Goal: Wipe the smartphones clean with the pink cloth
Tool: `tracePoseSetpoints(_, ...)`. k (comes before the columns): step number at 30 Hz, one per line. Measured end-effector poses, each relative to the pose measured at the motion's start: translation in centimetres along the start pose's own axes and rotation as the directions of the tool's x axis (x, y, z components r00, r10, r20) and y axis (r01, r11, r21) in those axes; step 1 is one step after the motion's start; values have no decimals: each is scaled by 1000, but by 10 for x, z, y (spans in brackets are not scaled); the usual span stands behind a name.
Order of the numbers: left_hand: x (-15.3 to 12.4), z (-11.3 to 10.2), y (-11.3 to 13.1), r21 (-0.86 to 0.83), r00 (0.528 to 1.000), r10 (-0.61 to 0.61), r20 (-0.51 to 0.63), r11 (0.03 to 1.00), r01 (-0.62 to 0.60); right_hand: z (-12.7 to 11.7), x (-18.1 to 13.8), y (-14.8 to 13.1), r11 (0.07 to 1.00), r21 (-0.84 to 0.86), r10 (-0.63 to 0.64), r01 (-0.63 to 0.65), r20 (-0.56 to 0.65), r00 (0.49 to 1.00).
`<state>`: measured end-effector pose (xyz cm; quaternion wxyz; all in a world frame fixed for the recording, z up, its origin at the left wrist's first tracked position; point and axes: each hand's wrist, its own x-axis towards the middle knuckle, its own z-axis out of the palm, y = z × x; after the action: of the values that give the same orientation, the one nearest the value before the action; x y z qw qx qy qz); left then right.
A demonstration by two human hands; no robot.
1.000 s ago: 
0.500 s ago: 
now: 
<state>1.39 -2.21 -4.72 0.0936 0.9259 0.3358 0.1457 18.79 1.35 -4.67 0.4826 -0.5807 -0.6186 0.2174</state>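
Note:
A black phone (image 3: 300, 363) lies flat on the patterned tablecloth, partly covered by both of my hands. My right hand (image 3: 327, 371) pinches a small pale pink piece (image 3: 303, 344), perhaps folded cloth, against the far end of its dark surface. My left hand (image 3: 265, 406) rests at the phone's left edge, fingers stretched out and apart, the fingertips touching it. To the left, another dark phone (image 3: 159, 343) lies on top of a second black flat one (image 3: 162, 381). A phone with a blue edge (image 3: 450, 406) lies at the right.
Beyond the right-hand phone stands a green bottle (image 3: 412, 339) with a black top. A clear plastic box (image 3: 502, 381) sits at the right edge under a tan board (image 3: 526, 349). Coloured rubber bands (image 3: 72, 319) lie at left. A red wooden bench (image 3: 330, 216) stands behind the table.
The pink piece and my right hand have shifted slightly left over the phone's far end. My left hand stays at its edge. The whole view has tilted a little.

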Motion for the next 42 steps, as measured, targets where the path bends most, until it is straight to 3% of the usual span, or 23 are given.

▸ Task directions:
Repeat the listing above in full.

▸ Task result:
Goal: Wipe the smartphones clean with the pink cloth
Tool: `tracePoseSetpoints(_, ...)`. k (comes before the columns): step number at 30 Hz, one per line. Measured end-effector poses, each relative to the pose measured at the motion's start: translation in centimetres along the start pose's own axes and rotation as the directions of the tool's x axis (x, y, z components r00, r10, r20) and y axis (r01, r11, r21) in those axes; step 1 is one step after the motion's start; values have no decimals: each is scaled by 1000, but by 10 for x, z, y (spans in brackets are not scaled); the usual span stands behind a name.
Order of the numbers: left_hand: x (-15.3 to 12.4), z (-11.3 to 10.2), y (-11.3 to 13.1), r21 (-0.86 to 0.83), r00 (0.528 to 1.000), r10 (-0.61 to 0.61), r20 (-0.51 to 0.63), r11 (0.03 to 1.00), r01 (-0.62 to 0.60); right_hand: z (-12.7 to 11.7), x (-18.1 to 13.8), y (-14.8 to 13.1), r11 (0.07 to 1.00), r21 (-0.84 to 0.86), r10 (-0.63 to 0.64), r01 (-0.63 to 0.65), r20 (-0.56 to 0.65), r00 (0.49 to 1.00).
`<state>`: measured end-effector pose (xyz cm; quaternion wxyz; all in a world frame fixed for the recording, z up, its origin at the left wrist's first tracked position; point and axes: each hand's wrist, its own x-axis towards the middle knuckle, its own z-axis out of the palm, y = z × x; after the action: of the values that give the same orientation, the one nearest the value before the action; x y z qw qx qy qz); left then right.
A demonstration by two human hands; no robot.
1.000 s ago: 
0.500 s ago: 
now: 
<state>1.39 -2.21 -4.72 0.0936 0.9259 0.3358 0.1457 18.79 1.35 -4.67 0.4826 -0.5807 -0.6186 0.2174</state>
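Note:
A black phone (image 3: 300, 363) lies flat on the patterned tablecloth, partly covered by both of my hands. My right hand (image 3: 327, 371) pinches a small pale pink piece (image 3: 303, 344), perhaps folded cloth, against the far end of its dark surface. My left hand (image 3: 265, 406) rests at the phone's left edge, fingers stretched out and apart, the fingertips touching it. To the left, another dark phone (image 3: 159, 343) lies on top of a second black flat one (image 3: 162, 381). A phone with a blue edge (image 3: 450, 406) lies at the right.
Beyond the right-hand phone stands a green bottle (image 3: 412, 339) with a black top. A clear plastic box (image 3: 502, 381) sits at the right edge under a tan board (image 3: 526, 349). Coloured rubber bands (image 3: 72, 319) lie at left. A red wooden bench (image 3: 330, 216) stands behind the table.
The pink piece and my right hand have shifted slightly left over the phone's far end. My left hand stays at its edge. The whole view has tilted a little.
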
Motion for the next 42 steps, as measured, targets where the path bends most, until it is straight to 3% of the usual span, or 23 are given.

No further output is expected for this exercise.